Dress like a normal person. You’ll have to report back after 10 or so days with your application completed and in formal dress attire. The second appointment will last 3-4 hours. Interviews and writing prompts.

When you go to sign in, be prepared to stay there for at least an hour as they do an application overview in small groups.

The application asks you to provide a lot of information. Not a problem by itself, but some of what they require is overkill. If I was applying to work at Area 51, I’d imagine a similar application.

It just means you’ll have to spend more time working on it than a regular local or state application.

They are hiring 25 people.


----------



## Kilvinsky

How about a sweatshirt under a sport coat?


----------



## alonzo401

DucatiGuy1 said:


> I went in to sign the sheet. Here's what happens.
> 
> Dress like a normal person. You'll have to report back after 10 or so days with your application completed and in formal dress attire. The second appointment will last 3-4 hours. Interviews and writing prompts.
> 
> When you go to sign in, be prepared to stay there for at least an hour as they do an application overview in small groups.
> 
> The application asks you to provide a lot of information. Not a problem by itself, but some of what they require is overkill. If I was applying to work at Area 51, I'd imagine a similar application.
> 
> It just means you'll have to spend more time working on it than a regular local or state application.
> 
> They are hiring 25 people.


So you have to go back late October or early november?


----------



## pahapoika

Business casual. You'll sign a list in front of a very bored civil servant .

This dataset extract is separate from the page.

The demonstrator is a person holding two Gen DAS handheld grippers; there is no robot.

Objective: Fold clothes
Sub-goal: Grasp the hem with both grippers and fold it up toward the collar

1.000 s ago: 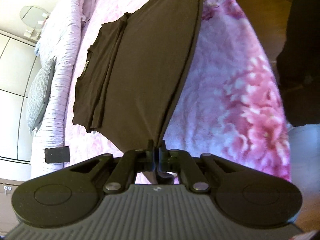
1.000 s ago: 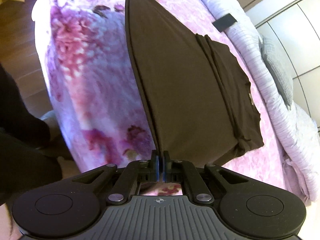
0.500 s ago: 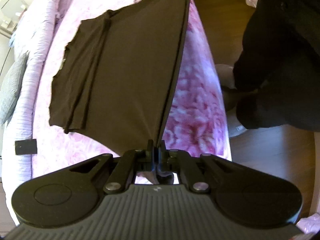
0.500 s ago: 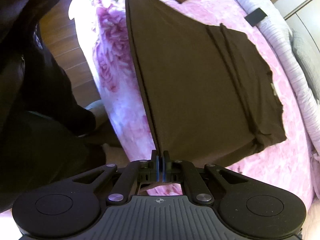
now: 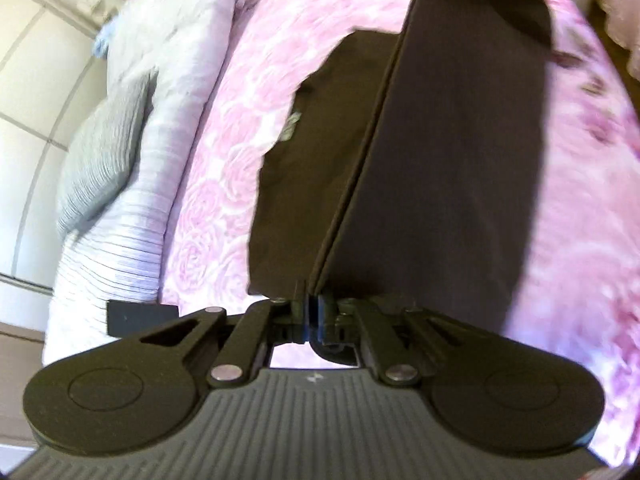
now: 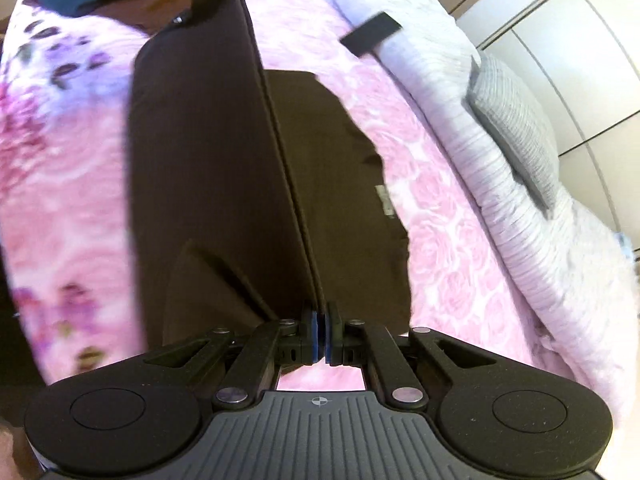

Congratulations on getting a card.

Good luck !


----------



## Tuna

Dress for success. You never know.


----------



## MO1

DucatiGuy1 said:


> I went in to sign the sheet. Here's what happens.
> 
> Dress like a normal person. You'll have to report back after 10 or so days with your application completed and in formal dress attire. The second appointment will last 3-4 hours. Interviews and writing prompts.
> 
> When you go to sign in, be prepared to stay there for at least an hour as they do an application overview in small groups.
> 
> The application asks you to provide a lot of information. Not a problem by itself, but some of what they require is overkill. If I was applying to work at Area 51, I'd imagine a similar application.
> 
> It just means you'll have to spend more time working on it than a regular local or state application.
> 
> They are hiring 25 people.


wow really? Anything in specific to bring besides ID, like w2's or anything? So would I look silly in a suit and tie? I don't want to be that douch bucket sticking out of the crowd of casually dressed. Ift they're only hiring 25 how many cards do you think they issued? I was pretty high on the list for MBTA 2 or 3 hundred I believe so I wasn't expecting a card from them.


----------



## Goose

You might want to edit or delete that post before someone from the department you are applying for reads it.


----------



## Bananaman

When I went to sign, the superintendent and deputy superintendent came out and introduced themselves, as the HR office was next to theirs. One of the Sgts that ended up being on the oral board introduced himself as well. I know this doesnt happen to everyone, but why even take the slight chance of making a bad first impression when its easily avoidable?


----------



## MO1

Goose said:


> You might want to edit or delete that post before someone from the department you are applying for reads it.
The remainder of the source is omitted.